Even though shark fin soup is a delicacy that originated in China and Taiwan, shark finning is a practice that transcends borders, causing shark fin soup to no be longer limited to these areas of Asia.  Chinese restaurants all over the world now serve this dish, prompting more shark finning and more legislation in some areas.  European countries are actually a huge exporter of shark fin to China, and even Central and South American countries like Costa Rica and Ecuador are trying to cash in on this business. Some countries have made the decision to deem shark finning illegal but that still hasn’t stopped fishermen from capitalizing on the big paycheck they can collect for a few pounds of fins.  Others have enforced a maximum amount of shark fin that can be brought to shore, or stipulated that the entire shark with the fins still attached has to be brought back.  Monitoring the fishermen at sea is difficult but it’s unfortunate that even once docked at the ports, there is still no enforcement of the “required” shark to fin ratio.  This past year, the EU revised its 2003 legislation to close the legal loopholes that still let shark fin fishing slip by.  Even more recently, San Francisco passed a shark fin ban.  But people have and will naturally find ways around the law.  Many still capture an undocumented number of sharks and bag the fins.  They keep only a few of the smaller sharks on board and continue to toss the others because they take up too much room on the small boats.  The excess fins collected are hidden and then sold later.  The steadily declining number of sharks is thus largely a result of fishermen ignoring laws, in combination with lax enforcement.  While I originally thought that all we needed was stricter controls to ensure fishermen are complying with the law, I now know that won’t solve the problem.
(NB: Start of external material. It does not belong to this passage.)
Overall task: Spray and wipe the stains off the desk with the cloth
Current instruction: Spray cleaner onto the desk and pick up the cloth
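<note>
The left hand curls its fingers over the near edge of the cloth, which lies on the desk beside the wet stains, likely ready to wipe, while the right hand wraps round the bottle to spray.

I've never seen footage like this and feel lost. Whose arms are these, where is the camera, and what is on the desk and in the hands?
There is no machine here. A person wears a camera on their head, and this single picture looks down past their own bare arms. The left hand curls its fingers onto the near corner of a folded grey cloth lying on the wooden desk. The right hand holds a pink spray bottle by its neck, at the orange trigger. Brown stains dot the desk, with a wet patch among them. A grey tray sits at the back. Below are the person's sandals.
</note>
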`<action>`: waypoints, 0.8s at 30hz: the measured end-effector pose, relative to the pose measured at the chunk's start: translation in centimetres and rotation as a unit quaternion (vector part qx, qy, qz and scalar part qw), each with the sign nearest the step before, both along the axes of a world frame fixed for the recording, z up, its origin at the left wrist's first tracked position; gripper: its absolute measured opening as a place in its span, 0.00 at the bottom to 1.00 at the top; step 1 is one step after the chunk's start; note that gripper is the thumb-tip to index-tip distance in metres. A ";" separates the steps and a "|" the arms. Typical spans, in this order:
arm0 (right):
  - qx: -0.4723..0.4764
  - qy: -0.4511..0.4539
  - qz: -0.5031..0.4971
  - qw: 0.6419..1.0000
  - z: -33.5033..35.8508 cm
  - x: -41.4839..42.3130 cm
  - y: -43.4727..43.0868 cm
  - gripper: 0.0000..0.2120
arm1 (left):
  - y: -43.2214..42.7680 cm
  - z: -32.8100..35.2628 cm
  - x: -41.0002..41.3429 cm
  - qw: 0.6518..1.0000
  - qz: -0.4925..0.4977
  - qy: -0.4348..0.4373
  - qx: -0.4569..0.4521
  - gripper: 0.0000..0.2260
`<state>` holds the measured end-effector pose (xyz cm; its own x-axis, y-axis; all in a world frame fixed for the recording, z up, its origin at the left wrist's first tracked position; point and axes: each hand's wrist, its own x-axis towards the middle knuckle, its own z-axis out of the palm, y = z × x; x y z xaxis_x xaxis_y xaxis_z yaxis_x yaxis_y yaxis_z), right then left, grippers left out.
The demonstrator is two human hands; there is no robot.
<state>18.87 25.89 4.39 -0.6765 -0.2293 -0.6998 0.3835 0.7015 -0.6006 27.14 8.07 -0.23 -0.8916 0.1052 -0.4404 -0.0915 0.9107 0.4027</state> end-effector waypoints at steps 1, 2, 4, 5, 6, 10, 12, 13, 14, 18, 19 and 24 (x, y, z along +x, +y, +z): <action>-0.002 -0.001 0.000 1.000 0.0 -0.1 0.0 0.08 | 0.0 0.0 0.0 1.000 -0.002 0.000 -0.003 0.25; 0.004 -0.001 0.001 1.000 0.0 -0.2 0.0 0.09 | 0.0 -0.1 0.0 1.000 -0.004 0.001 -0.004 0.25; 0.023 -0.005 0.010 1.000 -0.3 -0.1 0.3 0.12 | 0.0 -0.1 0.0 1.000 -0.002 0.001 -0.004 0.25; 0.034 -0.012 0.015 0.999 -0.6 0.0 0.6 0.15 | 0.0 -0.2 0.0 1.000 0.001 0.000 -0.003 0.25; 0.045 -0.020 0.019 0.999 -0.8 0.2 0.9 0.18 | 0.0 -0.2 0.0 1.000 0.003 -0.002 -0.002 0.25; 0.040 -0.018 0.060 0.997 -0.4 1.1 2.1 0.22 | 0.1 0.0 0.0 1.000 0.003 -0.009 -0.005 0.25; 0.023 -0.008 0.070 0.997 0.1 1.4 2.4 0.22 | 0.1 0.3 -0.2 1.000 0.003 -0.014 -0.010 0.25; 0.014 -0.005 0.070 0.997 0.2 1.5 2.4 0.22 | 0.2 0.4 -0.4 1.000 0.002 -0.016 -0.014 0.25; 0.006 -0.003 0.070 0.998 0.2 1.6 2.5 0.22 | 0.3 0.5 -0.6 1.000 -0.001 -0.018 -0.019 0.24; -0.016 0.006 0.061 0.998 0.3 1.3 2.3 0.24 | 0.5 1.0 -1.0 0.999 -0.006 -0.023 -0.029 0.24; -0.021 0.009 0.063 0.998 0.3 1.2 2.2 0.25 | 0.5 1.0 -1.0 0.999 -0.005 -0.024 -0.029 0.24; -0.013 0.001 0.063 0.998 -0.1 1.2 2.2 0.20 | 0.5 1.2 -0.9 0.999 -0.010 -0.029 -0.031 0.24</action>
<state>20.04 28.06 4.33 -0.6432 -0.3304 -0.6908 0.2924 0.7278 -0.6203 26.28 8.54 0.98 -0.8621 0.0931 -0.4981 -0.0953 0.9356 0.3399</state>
We also cannot look at shark finning merely from one point of view.  While it is devastating that shark populations are dwindling and that sharks are killed so inhumanely, there are bigger repercussions for people across the world as well.  Just because some countries have created laws that demand sharks be brought with fins intact, this will still do nothing for fishing or ocean sustainability.  As the predator at the top of the food chain in ocean water, sharks are important in keeping the ocean environment healthy.  But when they are overfished, ecosystems are destroyed.  Sharks keep other species of fish in check to ensure that all ocean life is in balance. For example, in waters where sharks are most endangered there have been reports of an overpopulation of stingrays (one of sharks’ favorite snacks), meaning that the stingrays have greatly reduced shellfish population, and water quality has declined since there are no longer enough shellfish to filter the water.
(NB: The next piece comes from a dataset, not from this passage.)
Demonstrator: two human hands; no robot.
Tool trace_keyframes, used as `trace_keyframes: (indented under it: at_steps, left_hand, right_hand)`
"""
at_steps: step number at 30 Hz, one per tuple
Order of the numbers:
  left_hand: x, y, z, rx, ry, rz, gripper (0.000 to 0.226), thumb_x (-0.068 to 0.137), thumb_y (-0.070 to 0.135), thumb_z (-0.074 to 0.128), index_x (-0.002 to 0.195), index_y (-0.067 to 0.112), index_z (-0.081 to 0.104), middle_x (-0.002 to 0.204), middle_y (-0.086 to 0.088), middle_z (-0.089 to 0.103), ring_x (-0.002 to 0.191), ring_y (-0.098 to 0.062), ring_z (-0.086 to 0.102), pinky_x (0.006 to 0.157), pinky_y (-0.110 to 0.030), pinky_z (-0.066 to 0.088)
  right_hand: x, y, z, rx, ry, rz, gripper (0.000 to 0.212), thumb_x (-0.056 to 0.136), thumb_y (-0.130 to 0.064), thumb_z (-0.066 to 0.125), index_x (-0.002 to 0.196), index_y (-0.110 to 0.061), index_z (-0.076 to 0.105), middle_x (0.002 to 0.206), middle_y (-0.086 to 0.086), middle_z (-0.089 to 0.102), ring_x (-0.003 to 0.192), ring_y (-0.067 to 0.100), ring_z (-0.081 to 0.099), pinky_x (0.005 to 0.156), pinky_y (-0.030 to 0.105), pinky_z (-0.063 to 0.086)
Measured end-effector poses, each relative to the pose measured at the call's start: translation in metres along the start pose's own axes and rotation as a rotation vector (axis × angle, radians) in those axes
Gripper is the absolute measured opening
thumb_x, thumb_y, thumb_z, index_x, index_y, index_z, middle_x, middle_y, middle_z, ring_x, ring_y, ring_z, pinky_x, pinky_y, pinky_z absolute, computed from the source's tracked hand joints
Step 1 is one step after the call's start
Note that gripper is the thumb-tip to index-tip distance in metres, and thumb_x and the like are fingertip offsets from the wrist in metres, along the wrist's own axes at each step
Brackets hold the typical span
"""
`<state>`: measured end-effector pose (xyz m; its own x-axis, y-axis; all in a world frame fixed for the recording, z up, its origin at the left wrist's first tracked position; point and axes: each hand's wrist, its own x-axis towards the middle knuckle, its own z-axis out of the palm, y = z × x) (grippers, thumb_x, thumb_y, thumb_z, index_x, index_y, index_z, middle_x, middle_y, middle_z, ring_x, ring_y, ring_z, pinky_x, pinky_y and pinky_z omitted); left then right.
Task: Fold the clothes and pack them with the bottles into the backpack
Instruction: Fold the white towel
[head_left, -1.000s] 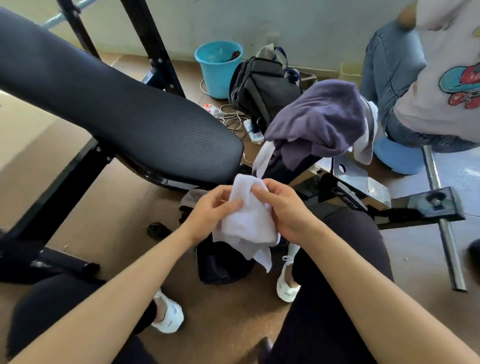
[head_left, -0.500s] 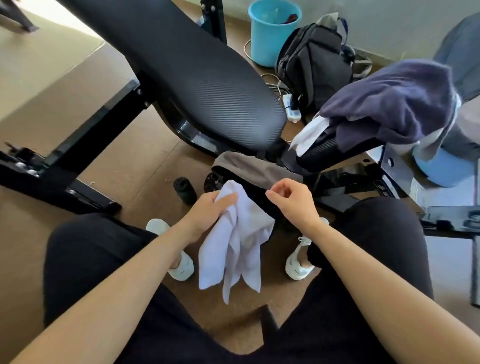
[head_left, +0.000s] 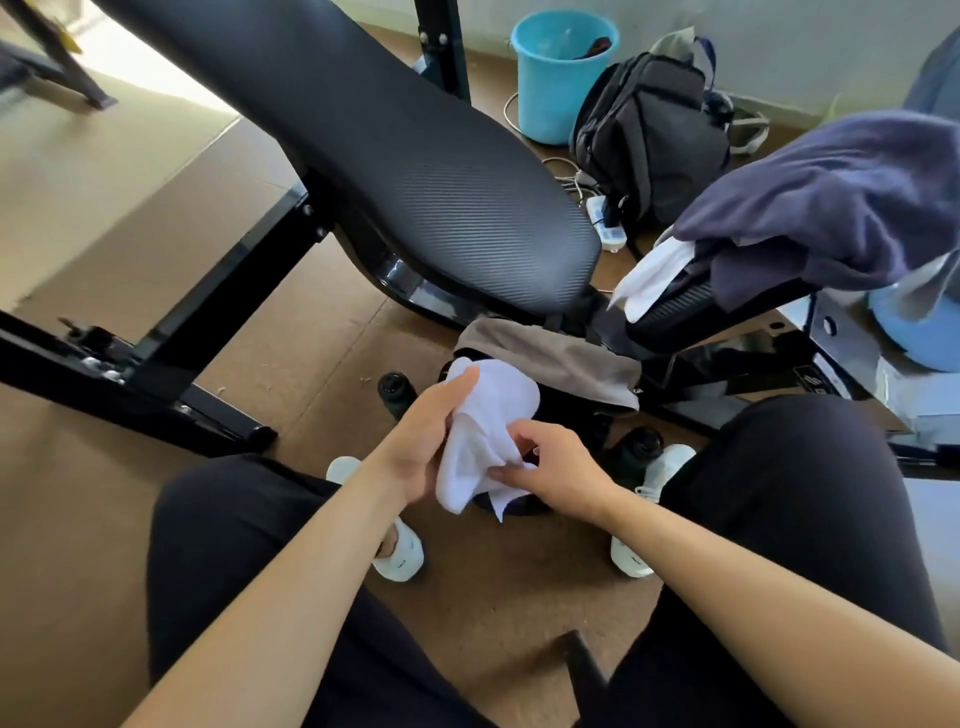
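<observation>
Both hands hold a small white cloth (head_left: 491, 431) low between my knees. My left hand (head_left: 421, 447) grips its upper left side, fingers reaching over the top. My right hand (head_left: 558, 467) pinches its lower edge. Right behind the cloth, an open dark backpack (head_left: 569, 410) stands on the floor with a grey garment (head_left: 550, 356) draped over its mouth. One dark bottle (head_left: 395, 392) stands left of the backpack and another (head_left: 641, 447) stands to its right by my shoe. A navy garment (head_left: 831, 208) and a white one (head_left: 652, 275) lie on the bench seat at right.
The padded black bench back (head_left: 415, 156) slopes over the floor ahead, its steel frame (head_left: 156, 374) to the left. A second black backpack (head_left: 649, 135), a blue bucket (head_left: 561, 78) and a power strip (head_left: 605, 221) sit by the far wall. My white shoes (head_left: 400, 556) flank the backpack.
The cloth came down from chest height toward the backpack. My right hand let go of it half a second ago and now pinches its lower edge again. The view tilted downward.
</observation>
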<state>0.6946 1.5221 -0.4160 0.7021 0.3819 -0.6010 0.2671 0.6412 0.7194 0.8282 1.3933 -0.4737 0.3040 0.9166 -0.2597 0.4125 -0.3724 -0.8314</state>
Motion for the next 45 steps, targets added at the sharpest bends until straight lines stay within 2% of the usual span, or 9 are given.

Because shark finning is a global problem that has global implications, I think that most efforts should go into educating and promoting awareness among the population.  Since I previously discussed how fishermen are still catching sharks for their fins in the face of so many laws, we should hit the root of the problem, which lies in the demand for shark fin.  Because China and Taiwan are the largest consumers of shark fin, they will also have the largest impact on attempts to bring a stop to the industry.  These two East Asian populations also believe in medicinal qualities of eating shark fin; these educational and awareness campaigns should also point out how eating shark fin isn’t as healthy as everyone believes it to be.  Sharks actually contain dangerous amounts of mercury, more concentrated than of all other fish.  Thus, increasing public awareness of the shark’s role in the ecosystem, its rate of extinction due to the demand for shark fin soup, and potential health hazards may be the best hope for the shark.  Just because these atrocities occur out in the ocean and are hidden from sight, doesn’t mean that they should be hidden from public knowledge.  For a magnificent creature that has lived hundreds of millions of years, it would be a tragedy to see them killed off in a few years time.  For two grisly, but informative videos, please watch the award-winning Sharkwater documentary, or Chef Gordon Ramsay’s Shark Bait.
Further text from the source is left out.